| Work required |
What is needed is the number of lines below that contain the string "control", with no other text.

(Records contained in a dataset)
BEGIN

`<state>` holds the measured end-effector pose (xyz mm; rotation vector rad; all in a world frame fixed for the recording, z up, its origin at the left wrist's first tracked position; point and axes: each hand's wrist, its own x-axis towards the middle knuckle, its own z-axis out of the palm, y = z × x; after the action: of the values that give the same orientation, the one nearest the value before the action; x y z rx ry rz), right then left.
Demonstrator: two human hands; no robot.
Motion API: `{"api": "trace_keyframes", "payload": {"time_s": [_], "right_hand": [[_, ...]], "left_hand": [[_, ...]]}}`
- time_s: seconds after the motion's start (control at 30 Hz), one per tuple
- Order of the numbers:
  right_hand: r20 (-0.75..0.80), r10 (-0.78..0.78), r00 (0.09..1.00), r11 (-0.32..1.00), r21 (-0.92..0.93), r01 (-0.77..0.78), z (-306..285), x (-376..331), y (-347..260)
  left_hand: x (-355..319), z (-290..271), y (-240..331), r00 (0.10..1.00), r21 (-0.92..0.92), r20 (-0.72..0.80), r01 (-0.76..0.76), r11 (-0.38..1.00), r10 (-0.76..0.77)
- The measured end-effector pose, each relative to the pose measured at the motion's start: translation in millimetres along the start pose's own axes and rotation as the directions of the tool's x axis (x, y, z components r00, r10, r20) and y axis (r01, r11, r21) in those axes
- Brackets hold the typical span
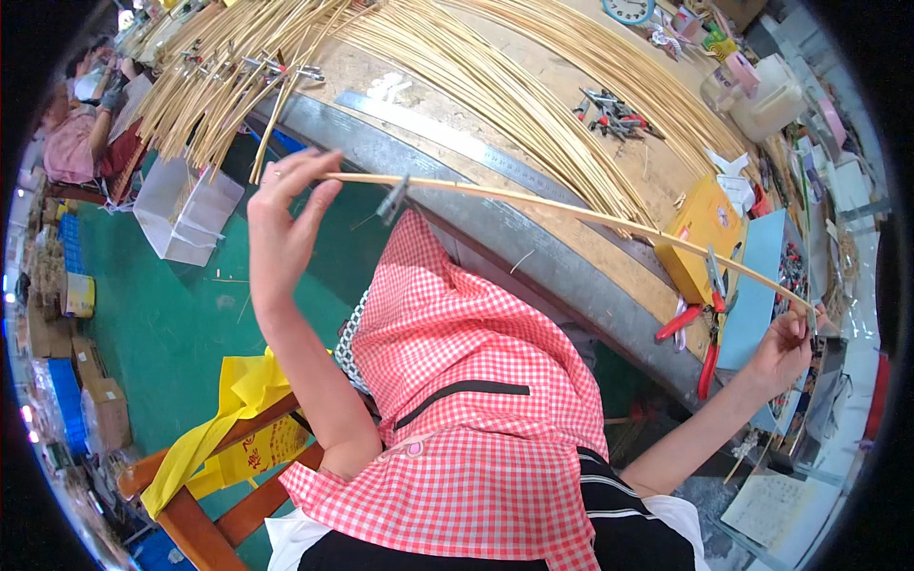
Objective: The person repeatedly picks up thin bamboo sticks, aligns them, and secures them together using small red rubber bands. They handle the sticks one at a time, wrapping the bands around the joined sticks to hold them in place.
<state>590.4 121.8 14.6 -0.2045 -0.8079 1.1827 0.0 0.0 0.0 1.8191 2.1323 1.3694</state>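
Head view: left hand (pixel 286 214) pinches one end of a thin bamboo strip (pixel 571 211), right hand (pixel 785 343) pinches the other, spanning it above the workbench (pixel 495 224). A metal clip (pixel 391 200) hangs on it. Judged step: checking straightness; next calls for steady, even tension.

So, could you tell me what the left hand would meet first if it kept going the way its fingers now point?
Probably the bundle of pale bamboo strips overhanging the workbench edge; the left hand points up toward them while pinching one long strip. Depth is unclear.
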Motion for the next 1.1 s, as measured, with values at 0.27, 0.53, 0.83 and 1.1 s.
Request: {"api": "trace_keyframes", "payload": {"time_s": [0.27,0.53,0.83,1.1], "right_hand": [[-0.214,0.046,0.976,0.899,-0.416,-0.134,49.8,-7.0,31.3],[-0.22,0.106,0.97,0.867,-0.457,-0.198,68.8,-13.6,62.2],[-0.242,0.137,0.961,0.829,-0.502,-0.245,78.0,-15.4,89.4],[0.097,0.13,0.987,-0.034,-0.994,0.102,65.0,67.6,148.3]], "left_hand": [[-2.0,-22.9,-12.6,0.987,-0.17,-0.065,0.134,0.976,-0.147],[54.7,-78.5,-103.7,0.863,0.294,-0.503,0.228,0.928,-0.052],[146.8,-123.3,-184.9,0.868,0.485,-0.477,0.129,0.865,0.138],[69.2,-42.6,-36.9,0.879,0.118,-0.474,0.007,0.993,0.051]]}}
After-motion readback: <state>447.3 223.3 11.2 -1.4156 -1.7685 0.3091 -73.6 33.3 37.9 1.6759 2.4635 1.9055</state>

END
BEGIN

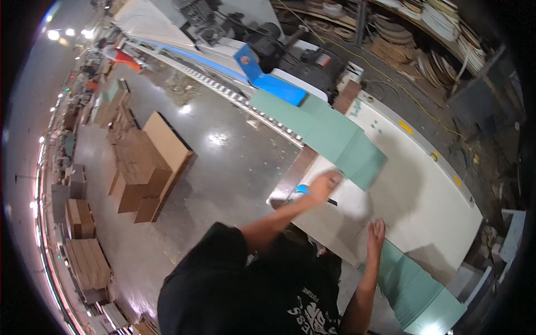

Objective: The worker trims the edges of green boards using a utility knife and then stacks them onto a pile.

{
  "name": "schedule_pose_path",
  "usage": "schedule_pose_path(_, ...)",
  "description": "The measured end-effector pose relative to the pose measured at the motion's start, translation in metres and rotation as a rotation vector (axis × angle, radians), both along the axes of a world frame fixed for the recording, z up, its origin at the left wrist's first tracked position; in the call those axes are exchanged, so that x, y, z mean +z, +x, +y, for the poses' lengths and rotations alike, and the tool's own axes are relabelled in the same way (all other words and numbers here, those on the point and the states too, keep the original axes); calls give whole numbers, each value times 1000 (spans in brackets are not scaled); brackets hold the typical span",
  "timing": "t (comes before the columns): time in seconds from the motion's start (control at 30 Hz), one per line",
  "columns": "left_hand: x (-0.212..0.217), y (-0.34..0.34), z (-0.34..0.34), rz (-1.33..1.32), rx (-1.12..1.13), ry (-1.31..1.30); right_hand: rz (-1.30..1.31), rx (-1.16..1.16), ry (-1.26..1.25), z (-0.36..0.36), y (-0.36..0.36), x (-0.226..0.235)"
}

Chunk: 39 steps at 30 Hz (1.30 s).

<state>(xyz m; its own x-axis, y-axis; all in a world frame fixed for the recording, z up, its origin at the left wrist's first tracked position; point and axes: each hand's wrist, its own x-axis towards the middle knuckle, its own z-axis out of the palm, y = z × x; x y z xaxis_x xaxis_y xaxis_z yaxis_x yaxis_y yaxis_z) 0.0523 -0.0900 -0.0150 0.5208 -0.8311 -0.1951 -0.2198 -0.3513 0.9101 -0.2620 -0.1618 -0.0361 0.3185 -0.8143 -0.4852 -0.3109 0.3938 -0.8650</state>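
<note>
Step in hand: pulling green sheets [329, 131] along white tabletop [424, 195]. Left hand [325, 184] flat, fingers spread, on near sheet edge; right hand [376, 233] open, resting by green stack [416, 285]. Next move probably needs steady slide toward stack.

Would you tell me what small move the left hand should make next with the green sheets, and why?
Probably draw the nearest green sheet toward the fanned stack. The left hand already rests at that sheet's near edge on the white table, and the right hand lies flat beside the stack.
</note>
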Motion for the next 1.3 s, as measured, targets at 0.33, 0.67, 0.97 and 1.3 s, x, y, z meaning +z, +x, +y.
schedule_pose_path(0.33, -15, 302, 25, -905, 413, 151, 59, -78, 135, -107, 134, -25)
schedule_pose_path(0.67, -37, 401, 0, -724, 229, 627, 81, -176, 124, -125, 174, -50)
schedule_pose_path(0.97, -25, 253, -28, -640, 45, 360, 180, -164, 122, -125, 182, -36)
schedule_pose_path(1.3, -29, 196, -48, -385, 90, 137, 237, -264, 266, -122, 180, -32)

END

| Task output |
2